TASK REQUIREMENTS: The complete listing below should be transcribed precisely.
★ ★ ★
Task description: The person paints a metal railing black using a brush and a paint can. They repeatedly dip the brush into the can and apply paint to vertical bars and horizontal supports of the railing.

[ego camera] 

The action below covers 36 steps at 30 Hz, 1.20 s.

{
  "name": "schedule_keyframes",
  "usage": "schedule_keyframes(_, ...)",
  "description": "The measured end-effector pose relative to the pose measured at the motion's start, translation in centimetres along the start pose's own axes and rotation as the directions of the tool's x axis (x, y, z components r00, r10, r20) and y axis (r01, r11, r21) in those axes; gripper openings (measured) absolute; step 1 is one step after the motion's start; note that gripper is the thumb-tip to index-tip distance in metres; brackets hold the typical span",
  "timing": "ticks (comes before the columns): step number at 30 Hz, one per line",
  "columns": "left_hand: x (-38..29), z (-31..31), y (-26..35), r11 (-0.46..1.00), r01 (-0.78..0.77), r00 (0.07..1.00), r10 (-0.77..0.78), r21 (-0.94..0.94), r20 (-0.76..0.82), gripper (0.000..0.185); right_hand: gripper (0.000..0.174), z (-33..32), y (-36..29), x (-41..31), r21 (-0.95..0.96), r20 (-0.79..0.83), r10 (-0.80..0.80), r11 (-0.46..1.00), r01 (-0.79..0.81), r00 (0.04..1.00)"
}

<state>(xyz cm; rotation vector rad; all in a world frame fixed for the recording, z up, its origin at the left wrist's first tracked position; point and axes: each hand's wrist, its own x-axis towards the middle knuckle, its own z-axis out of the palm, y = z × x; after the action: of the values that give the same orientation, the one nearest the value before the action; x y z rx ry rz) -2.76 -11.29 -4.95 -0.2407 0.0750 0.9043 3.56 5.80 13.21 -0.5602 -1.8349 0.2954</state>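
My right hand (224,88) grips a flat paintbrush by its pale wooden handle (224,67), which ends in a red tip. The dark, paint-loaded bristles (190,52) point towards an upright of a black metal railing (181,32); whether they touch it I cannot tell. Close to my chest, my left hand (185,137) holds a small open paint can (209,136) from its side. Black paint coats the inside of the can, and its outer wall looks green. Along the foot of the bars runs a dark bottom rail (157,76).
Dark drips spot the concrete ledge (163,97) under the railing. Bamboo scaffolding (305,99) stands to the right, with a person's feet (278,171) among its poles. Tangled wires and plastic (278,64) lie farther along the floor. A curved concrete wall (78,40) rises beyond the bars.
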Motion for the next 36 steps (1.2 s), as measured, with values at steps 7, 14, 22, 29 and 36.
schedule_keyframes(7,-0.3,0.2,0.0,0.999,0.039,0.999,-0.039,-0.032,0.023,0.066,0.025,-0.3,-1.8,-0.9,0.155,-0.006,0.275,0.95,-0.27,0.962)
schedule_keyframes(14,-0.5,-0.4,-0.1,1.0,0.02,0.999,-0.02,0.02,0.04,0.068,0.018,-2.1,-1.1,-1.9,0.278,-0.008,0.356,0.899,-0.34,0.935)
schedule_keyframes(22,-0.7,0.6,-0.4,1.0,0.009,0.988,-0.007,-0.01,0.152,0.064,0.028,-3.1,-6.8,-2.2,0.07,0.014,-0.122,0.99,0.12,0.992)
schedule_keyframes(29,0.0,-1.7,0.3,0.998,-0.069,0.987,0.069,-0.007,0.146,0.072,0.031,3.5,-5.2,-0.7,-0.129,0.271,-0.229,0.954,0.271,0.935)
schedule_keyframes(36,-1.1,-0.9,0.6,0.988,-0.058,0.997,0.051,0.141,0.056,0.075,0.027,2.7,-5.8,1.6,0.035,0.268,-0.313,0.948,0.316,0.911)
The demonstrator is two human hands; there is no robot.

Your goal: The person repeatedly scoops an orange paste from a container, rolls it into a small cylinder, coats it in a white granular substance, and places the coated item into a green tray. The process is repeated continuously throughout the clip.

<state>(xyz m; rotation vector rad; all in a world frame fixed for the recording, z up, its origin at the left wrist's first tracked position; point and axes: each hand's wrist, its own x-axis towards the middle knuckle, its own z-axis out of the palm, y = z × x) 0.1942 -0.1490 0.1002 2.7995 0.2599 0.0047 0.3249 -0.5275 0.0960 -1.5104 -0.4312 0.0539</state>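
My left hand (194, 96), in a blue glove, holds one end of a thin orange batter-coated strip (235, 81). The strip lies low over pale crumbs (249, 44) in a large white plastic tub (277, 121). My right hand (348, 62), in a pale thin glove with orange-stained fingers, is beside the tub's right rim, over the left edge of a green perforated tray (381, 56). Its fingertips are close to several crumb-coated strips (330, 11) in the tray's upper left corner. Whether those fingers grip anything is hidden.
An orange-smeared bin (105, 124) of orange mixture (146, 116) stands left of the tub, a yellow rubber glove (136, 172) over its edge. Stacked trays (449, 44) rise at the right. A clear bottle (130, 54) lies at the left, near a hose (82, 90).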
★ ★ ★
RESULT OF THIS TASK:
Task description: The person paints a metal railing black using a brush and a paint can. They repeatedly dip the brush into the can and apply paint to vertical bars and horizontal supports of the railing.

[ego camera] 

The action below covers 36 steps at 30 Hz, 1.20 s.

{
  "name": "schedule_keyframes",
  "usage": "schedule_keyframes(_, ...)",
  "description": "The measured end-effector pose relative to the pose measured at the motion's start, translation in centimetres along the start pose's own axes and rotation as the directions of the tool's x axis (x, y, z components r00, r10, r20) and y axis (r01, r11, r21) in those axes; gripper openings (measured) absolute; step 1 is one step after the motion's start; note that gripper is the thumb-tip to index-tip distance in metres; brackets hold the typical span",
  "timing": "ticks (comes before the columns): step number at 30 Hz, one per line",
  "columns": "left_hand: x (-38..29), z (-31..31), y (-26..35), r11 (-0.46..1.00), r01 (-0.78..0.77), r00 (0.07..1.00), r10 (-0.77..0.78), r21 (-0.94..0.94), r20 (-0.76..0.82), gripper (0.000..0.185); right_hand: gripper (0.000..0.174), z (-33..32), y (-36..29), x (-41..31), r21 (-0.95..0.96), r20 (-0.79..0.83), r10 (-0.80..0.80), r11 (-0.46..1.00), r01 (-0.79..0.81), r00 (0.04..1.00)"
}

<state>(xyz cm; rotation vector rad; all in a world frame fixed for the recording, z up, its origin at the left wrist's first tracked position; point and axes: each hand's wrist, its own x-axis towards the middle knuckle, its own z-axis out of the palm, y = z × x; after the action: of the values that give the same orientation, the one nearest the value before the action; x y z rx ry rz) -2.76 -11.29 -4.95 -0.2407 0.0750 0.9043 3.56 5.80 13.21 -0.5602 -1.8349 0.2954</state>
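My right hand (224,88) grips a flat paintbrush by its pale wooden handle (224,67), which ends in a red tip. The dark, paint-loaded bristles (190,52) point towards an upright of a black metal railing (181,32); whether they touch it I cannot tell. Close to my chest, my left hand (185,137) holds a small open paint can (209,136) from its side. Black paint coats the inside of the can, and its outer wall looks green. Along the foot of the bars runs a dark bottom rail (157,76).
Dark drips spot the concrete ledge (163,97) under the railing. Bamboo scaffolding (305,99) stands to the right, with a person's feet (278,171) among its poles. Tangled wires and plastic (278,64) lie farther along the floor. A curved concrete wall (78,40) rises beyond the bars.
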Motion for the next 36 steps (1.2 s), as measured, with values at steps 7, 14, 22, 29 and 36.
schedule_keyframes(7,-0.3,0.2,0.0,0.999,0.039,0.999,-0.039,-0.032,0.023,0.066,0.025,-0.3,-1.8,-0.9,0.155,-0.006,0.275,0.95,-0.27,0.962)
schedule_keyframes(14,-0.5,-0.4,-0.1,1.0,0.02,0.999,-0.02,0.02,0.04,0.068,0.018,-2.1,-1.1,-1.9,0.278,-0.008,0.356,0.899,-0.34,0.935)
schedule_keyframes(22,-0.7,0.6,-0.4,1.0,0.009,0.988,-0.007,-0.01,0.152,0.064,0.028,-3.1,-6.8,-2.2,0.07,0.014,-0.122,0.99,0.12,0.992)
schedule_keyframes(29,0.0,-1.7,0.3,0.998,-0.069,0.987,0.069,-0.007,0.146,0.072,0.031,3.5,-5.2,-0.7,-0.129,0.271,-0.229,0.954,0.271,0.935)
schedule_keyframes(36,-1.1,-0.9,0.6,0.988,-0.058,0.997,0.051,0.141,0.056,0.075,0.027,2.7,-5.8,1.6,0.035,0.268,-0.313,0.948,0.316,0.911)
The demonstrator is two human hands; there is no robot.

Your goal: The person repeatedly scoops an orange paste from a container, rolls it into a small cylinder, coats it in a white granular substance, and places the coated item into a green tray. The process is repeated continuously throughout the clip.

<state>(xyz m; rotation vector rad; all in a world frame fixed for the recording, z up, its origin at the left wrist's first tracked position; point and axes: each hand's wrist, its own x-axis towards the middle knuckle, its own z-axis out of the palm, y = z × x) 0.1942 -0.1490 0.1002 2.7995 0.2599 0.0047 0.3249 -0.5275 0.0960 -1.5104 -0.4312 0.0539</state>
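My left hand (194, 96), in a blue glove, holds one end of a thin orange batter-coated strip (235, 81). The strip lies low over pale crumbs (249, 44) in a large white plastic tub (277, 121). My right hand (348, 62), in a pale thin glove with orange-stained fingers, is beside the tub's right rim, over the left edge of a green perforated tray (381, 56). Its fingertips are close to several crumb-coated strips (330, 11) in the tray's upper left corner. Whether those fingers grip anything is hidden.
An orange-smeared bin (105, 124) of orange mixture (146, 116) stands left of the tub, a yellow rubber glove (136, 172) over its edge. Stacked trays (449, 44) rise at the right. A clear bottle (130, 54) lies at the left, near a hose (82, 90).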

The work for this exercise is now done.